ART WORLD ııı Explosive ‘Panama Papers’ Highlight Art’s Role in Lives of Tax-Dodging Superrich

Screen Shot 2016-04-04 at 6.57.20 PMBen Davis, Monday, April 4, 2016

Just how deeply is the international art market enmeshed with the tax-dodging maneuvers of the superrich? We may be about to find out.

The so-called “Panama Papers” are poised to blow a huge hole in the veil of secrecy that has covered the doings of the world’s economic elite. Obtained from a secret source by German newspaper Süddeutsche Zeitung and shared with the International Coalition of Investigative Journalists (ICIJ), the trove may represent the largest data leak in history, consisting of more than 11 million documents detailing the inner workings of controversial Panama-based law firm Mossack Fonseca, one of the world’s foremost facilitators of offshore tax havens.

The Guardian, summarizing the staggering range of unsavory activities revealed by a first pass through the data, has the following to say:

In the files we have found evidence of Russian banks providing slush funds for President Vladimir Putin’s inner circle; assets belonging to 12 country leaders, including the leaders of Iceland, Pakistan and Ukraine; companies connected to more than 140 senior politicians, their friends and relatives, and to some 22 people subject to sanctions for supporting regimes in North Korea, Syria, Russia and Zimbabwe; the proceeds of crimes, including Britain’s infamous Brink’s-Mat gold robbery; and enough art hidden in private collections to fill a public gallery.

What might this last reference mean? An article from the first round of reporting up on the ICIJ site by journalist Will Fitzgibbon details Mossack Fonseca’s role in facilitating the use of shell corporations to hide assets during divorce.

For instance, Fitzgibbon looks at the messy divorce of Dmitry Rybolovlev, the Russian potash magnate who has been in the news on account of his spectacular legal battle with “Freeport king” Yves Bouvier, who is accused of defrauding Rybolovlev of millions in the past decade through the sale of blue-chip paintings.

Russian businessperson and President of French football club AS Monaco Dmitry Rybolovlev poses in Paris on September 24, 2015 in front of two allegedly stolen paintings by Pablo Picasso, "Espagnole a l'Eventail" (L) and "Femme se Coiffant", which he purchased from a Swiss art dealer. A Paris court on September 16 charged a Swiss art dealer with handling stolen goods in a case relating to the alleged theft of Picasso works, which were bought by Russian billionaire Dmitri Rybolovlev. AFP PHOTO / PATRICK KOVARIK --RESTRICTED TO EDITORIAL USE, MANDATORY MENTION OF THE ARTIST UPON PUBLICATION, TO ILLUSTRATE THE EVENT AS SPECIFIED IN THE CAPTION-- / AFP / PATRICK KOVARIK (Photo credit should read PATRICK KOVARIK/AFP/Getty Images)

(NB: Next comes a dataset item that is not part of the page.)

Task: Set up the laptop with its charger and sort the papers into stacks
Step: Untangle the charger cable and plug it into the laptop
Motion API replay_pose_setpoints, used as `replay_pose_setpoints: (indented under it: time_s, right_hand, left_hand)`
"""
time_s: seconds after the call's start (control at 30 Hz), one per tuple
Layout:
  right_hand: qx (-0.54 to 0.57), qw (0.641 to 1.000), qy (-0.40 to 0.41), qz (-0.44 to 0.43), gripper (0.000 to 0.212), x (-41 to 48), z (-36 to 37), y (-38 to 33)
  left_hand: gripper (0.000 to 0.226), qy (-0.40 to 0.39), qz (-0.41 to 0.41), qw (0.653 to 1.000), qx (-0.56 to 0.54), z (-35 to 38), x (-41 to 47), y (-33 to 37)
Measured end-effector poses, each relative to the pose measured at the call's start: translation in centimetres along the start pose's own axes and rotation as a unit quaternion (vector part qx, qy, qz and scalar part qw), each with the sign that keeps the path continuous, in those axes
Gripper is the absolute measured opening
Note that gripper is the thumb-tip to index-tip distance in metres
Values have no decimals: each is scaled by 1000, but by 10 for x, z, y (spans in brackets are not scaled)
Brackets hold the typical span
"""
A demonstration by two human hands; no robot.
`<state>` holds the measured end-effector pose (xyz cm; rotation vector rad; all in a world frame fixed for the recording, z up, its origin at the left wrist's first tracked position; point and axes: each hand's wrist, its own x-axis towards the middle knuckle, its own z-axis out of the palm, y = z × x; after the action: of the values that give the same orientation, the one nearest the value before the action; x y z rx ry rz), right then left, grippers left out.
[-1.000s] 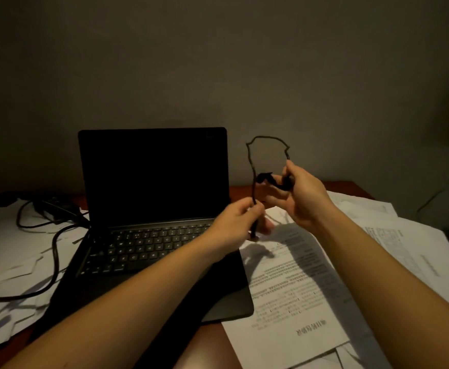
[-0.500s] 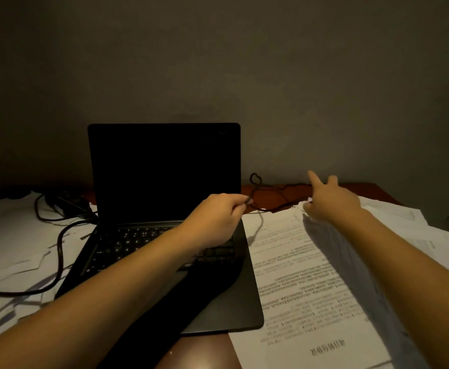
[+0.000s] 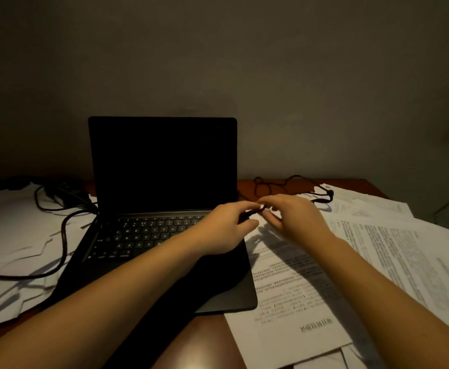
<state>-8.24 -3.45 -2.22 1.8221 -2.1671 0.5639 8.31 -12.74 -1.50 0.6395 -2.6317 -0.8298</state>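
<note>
The black laptop (image 3: 162,166) stands open on the desk with a dark screen. My left hand (image 3: 226,227) hovers over the keyboard's right edge, pinching the end of the thin black charger cable (image 3: 284,182). My right hand (image 3: 295,219) meets it from the right, fingertips closed on the same cable end. The rest of the cable trails back over the desk behind both hands and ends in a small bundle (image 3: 324,197). Printed papers (image 3: 377,249) lie spread loosely to the right of the laptop, one sheet (image 3: 284,302) tucked under its right edge.
A thicker black cord (image 3: 63,235) loops across more white papers (image 3: 10,235) left of the laptop, coming from a dark charger brick (image 3: 68,191). Red-brown desk wood (image 3: 212,339) shows at the front. A grey wall stands right behind the desk.
The cable loop I held up in the air now lies on the desk behind. My right hand reached out to the right, then came back to my left hand at the cable end.
</note>
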Motion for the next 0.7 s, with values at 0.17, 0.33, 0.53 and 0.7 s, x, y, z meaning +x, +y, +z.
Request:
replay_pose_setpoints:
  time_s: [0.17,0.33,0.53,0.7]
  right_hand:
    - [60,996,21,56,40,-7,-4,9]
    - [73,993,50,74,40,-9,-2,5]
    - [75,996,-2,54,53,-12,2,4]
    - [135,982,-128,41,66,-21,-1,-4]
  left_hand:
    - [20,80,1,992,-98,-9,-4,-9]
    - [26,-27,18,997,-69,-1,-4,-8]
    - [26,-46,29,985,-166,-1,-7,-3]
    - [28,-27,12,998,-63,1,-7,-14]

Screen Shot 2016-04-04 at 7.02.23 PMFitzgibbon’s article suggests that even as the Russian billionaire was plowing massive amounts of his fortune into art investments, he was using offshore entities to shield himself from having to share these investments with his spouse, Elena:

[I]n 2002 Mossack Fonseca had incorporated Xitrans Finance Ltd in the British Virgin Islands. The offshore company, no more than a post office box in sunny Tortola, was a mini-Louvre museum when it came to its assets; Xitrans Finance Ltd owned paintings by Picasso, Modigliani, Van Gogh, Monet, Degas and Rothko. It also bought Louis XVI style desks, tables and drawers made by some of Paris’s grandest furniture makers.

As the marriage broke down, according to notes from a court hearing sent via email to Mossack Fonseca in January 2009, Dmitri used Xitrans Finance Ltd to move these luxury items out of Switzerland to Singapore and London, beyond her reach. While Xitrans Finance Ltd was held by the Rybolovlev family trust, according to Mossack Fonseca’s records, only Dmitri Rybolovlev held shares in the company, despite Elena’s claim that Xitrans bought assets “on behalf of herself and her husband.”

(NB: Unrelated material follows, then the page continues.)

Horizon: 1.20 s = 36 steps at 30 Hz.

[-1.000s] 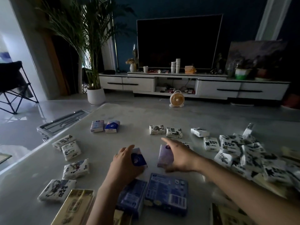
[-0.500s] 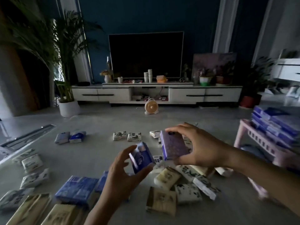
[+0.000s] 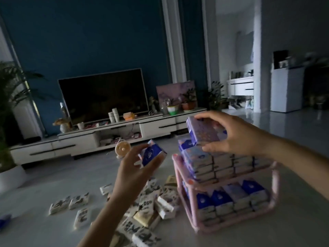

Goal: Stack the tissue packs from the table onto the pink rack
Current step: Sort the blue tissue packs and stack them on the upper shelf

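Observation:
A pink two-tier rack stands on the table at the right, with several tissue packs stacked on both tiers. My right hand grips a purple tissue pack just above the stack on the top tier. My left hand holds a blue tissue pack in the air, left of the rack. Several white and beige tissue packs lie scattered on the table below my left arm.
A few more white packs lie at the left of the table. Beyond the table are a small fan on the floor, a white TV cabinet with a television, and a potted plant at far left.
The view has swung right and the rack is now close. Both hands carried their packs up and right; the right one now hovers over the rack's top stack.

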### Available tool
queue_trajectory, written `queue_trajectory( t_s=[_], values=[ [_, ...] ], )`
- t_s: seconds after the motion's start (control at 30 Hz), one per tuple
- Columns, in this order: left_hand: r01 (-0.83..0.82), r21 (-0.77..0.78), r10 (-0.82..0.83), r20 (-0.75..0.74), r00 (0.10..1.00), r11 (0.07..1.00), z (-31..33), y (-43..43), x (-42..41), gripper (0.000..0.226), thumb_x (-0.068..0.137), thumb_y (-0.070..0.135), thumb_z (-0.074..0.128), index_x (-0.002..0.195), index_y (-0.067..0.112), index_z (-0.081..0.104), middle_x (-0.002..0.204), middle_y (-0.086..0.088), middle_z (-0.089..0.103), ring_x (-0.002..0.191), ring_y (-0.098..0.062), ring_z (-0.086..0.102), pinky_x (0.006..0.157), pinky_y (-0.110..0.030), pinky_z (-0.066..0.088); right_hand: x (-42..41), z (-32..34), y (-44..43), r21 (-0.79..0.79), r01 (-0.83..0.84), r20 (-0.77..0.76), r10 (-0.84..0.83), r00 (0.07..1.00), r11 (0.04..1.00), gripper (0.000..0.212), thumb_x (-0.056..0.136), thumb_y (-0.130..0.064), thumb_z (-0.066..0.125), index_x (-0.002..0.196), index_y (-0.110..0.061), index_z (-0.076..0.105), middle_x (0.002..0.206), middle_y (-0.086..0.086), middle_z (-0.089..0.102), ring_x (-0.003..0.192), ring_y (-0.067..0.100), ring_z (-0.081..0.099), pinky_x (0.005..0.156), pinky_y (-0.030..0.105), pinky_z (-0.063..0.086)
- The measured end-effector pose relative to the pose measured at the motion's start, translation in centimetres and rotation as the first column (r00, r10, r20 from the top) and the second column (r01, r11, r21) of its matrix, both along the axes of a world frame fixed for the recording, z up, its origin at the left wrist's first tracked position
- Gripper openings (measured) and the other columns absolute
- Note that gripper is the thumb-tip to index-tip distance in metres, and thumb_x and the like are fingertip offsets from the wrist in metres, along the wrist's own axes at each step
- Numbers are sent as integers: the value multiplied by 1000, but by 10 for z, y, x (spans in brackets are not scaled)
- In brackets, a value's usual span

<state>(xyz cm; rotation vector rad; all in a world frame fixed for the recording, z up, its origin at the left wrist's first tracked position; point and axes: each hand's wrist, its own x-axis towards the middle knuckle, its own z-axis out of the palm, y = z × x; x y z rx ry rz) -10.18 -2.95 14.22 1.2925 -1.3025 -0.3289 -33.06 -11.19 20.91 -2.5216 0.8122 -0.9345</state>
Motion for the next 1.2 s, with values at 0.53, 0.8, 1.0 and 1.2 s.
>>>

In the end, this type of skulduggery may be the very least of the financial schemes to come.

“Mossack Fonseca’s fingers are in Africa’s diamond trade, the international art market and other businesses that thrive on secrecy,” according to the ICIJ website. To observers, the unsavory proximity of art collecting to tax evasion has become clearer in recent years.

For instance, when Credit Suisse pled guilty in 2014 to facilitating tax dodging, the news came out that the Swiss bank had sent reps “undercover” to Art Basel in Miami Beach to recruit wealthy patrons into conspiring to tax evasion. (Credit Suisse, incidentally, appears to beone of the top clients of Mossack Fonseca’s services.)

What further secrets the Panama Papers may reveal, and how they might change the way that the public and governmental agencies view the art world and other “businesses that thrive on secrecy,” will be announced in “early May,” the organization has stated.